また、北欧は夏の季節には白夜という現象が起こり、一日中太陽が沈まずに外が明るい時間が続きます。夏の白夜によって、自生するベリーは生育に必要な日光を十分に浴びることができます。
そのような恵まれた気候条件も相まって、北欧では栄養がたっぷり詰まった瑞々しいベリーが育ちやすいのです。
同時に北欧で暮らす人々にとって、夏に収穫できるベリーは作物が育たない冬を乗り切るための貴重なビタミン源となっています。
古くから北欧では夏に収穫したブルーベリーを、砂糖漬けにして瓶詰めしたり、冷凍したりすることで冬の保存食として利用してきました。
北欧で認められている自然享受権
「自然享受権」というのは、北欧独自の法律であり、たとえ私有地であったとしても、誰でも自由に森の中に出入りし、野生のキノコやベリー類を採集することができる権利です。
この権利は、自国民だけでなく海外からの旅行者にも認められています。
そして、フィンランドでも夏になると多くの人が森の中に入って旬を迎えたブルーベリーを収穫します。
森で収穫したブルーベリーは、自宅でジャムやソースにしたり、余った分は冷凍して保存されます。
また、摘みたての新鮮なブルーベリーを使ってブルーベリーパイを焼き、友人や家族に振舞うことも夏のお馴染みの光景とされています。
フィンランドでは湖畔にコテージを所有している人も珍しくありません。
白夜のおかげで明るい時間が長い夏の季節には、焼いたブルーベリーパイを皆で囲ってパーティを開くことも多いそうです。
https://hokuou-info.com/2021/04/30/right-to-enjoy-nature/ブルーベリーパイのレシピ
フィンランドのブルーベリーパイのレシピとして、まずパイ生地にはバター、卵、砂糖、小麦粉をボウルに入れて混ぜ合わせます。
一方、トッピングには、ブルーベリー、バニラシュガー、酸味を加えるためのレモン汁、そしてフィンランドの発酵乳製品である「ヴィーリ(viili)」が使われます。

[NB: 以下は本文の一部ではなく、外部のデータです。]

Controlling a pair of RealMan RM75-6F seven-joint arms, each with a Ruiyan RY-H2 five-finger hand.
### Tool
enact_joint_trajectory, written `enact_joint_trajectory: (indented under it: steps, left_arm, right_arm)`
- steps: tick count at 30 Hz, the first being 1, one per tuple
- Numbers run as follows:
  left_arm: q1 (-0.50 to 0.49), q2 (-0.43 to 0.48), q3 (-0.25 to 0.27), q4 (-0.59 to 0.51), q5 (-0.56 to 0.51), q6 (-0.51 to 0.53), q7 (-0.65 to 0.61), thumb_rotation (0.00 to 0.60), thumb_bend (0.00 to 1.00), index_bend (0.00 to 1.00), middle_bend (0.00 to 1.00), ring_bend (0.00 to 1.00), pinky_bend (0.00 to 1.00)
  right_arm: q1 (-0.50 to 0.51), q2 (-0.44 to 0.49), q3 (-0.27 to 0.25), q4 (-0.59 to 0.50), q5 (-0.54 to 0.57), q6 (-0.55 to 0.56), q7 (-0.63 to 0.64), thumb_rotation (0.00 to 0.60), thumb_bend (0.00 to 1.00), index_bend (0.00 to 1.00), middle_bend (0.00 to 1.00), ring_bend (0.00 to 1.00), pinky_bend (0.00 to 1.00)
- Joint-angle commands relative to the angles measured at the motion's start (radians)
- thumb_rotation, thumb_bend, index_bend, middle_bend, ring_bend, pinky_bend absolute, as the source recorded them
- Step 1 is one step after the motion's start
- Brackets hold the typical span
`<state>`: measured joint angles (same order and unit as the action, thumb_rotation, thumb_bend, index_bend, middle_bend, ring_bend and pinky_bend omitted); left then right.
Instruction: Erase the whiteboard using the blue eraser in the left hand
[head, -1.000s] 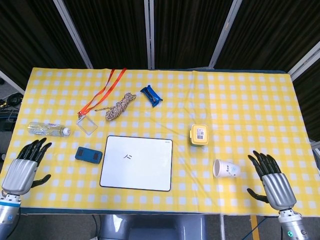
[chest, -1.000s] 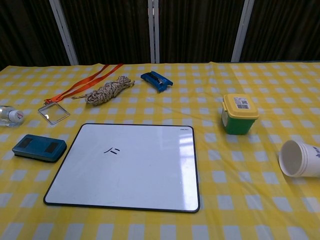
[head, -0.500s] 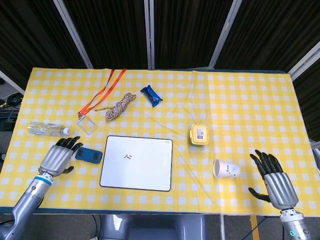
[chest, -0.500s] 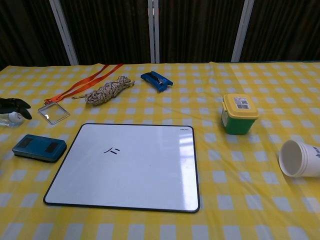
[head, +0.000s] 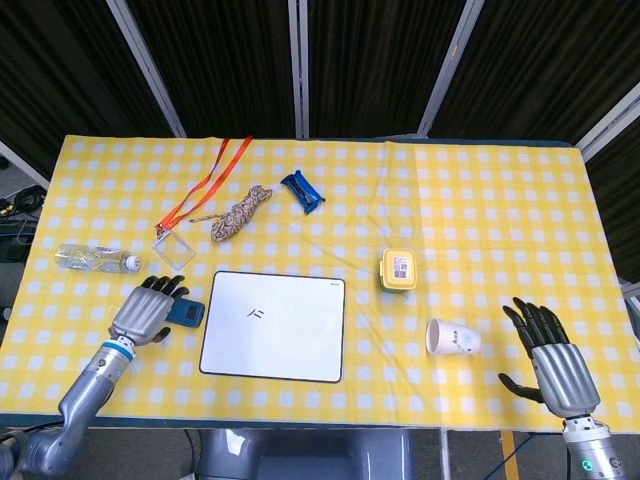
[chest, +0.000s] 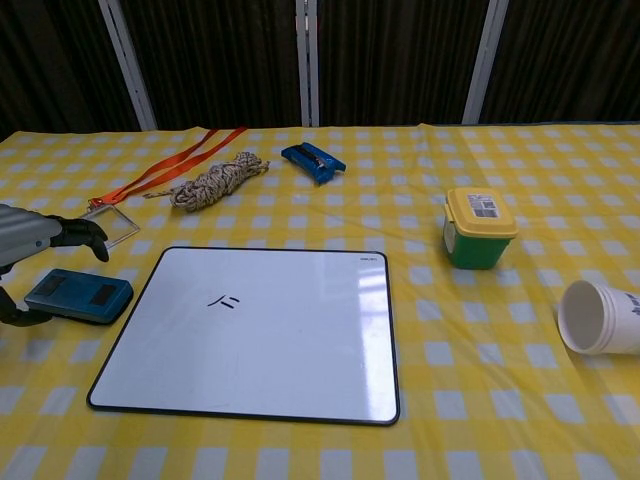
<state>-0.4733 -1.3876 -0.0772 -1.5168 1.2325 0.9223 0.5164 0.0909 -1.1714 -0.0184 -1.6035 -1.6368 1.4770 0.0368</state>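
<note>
The blue eraser (chest: 78, 296) lies flat on the yellow checked cloth just left of the whiteboard (chest: 250, 335), which carries a small black mark (chest: 224, 300) left of its middle. My left hand (head: 148, 310) hovers over the eraser's left end, fingers (chest: 80, 232) spread above it and the thumb low at its near side. It holds nothing. In the head view the hand covers most of the eraser (head: 192, 314), beside the whiteboard (head: 280, 345). My right hand (head: 555, 362) rests open at the table's near right corner, seen only in the head view.
A water bottle (head: 95, 260) lies at the far left. Behind the board are an orange lanyard with a clear badge (head: 175, 248), a coil of rope (head: 240, 212) and a blue clip (head: 302, 190). A yellow-lidded tub (head: 398, 270) and a tipped paper cup (head: 452, 338) sit to the right.
My left hand has travelled from the table's near left edge rightward and forward until it is over the eraser. The right hand has barely shifted.
</note>
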Motion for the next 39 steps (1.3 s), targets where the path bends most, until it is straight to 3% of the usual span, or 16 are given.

「ヴィーリ(viili)」という食品は、日本ではあまり聞き馴染みがないかもしれません。ヴィーリは、牛乳を発酵させた、とろりとした粘りと酸味が特徴のフィンランドの発酵食品です。
味わいや口当たりは日本のヨーグルトに近いとされています。日本では水切りしたヨーグルトで代用可能です。
また、ブルーベリーは冷凍したものを使った方がコストもかからず、余った分はそのまま保存できるのでおすすめです。最後に、200℃のオーブンで30分前後焼き上げれば完成です。
まとめ
甘酸っぱい味わいが魅力のブルーベリーは、そのまま食べるのはもちろんのこと、ブルーベリーパイにするとより一層美味しく食べることができます。
北欧フィンランドの家庭で人気のブルーベリーパイは、日本にある食材でも簡単に作ることができるので、是非挑戦してみてくださいね。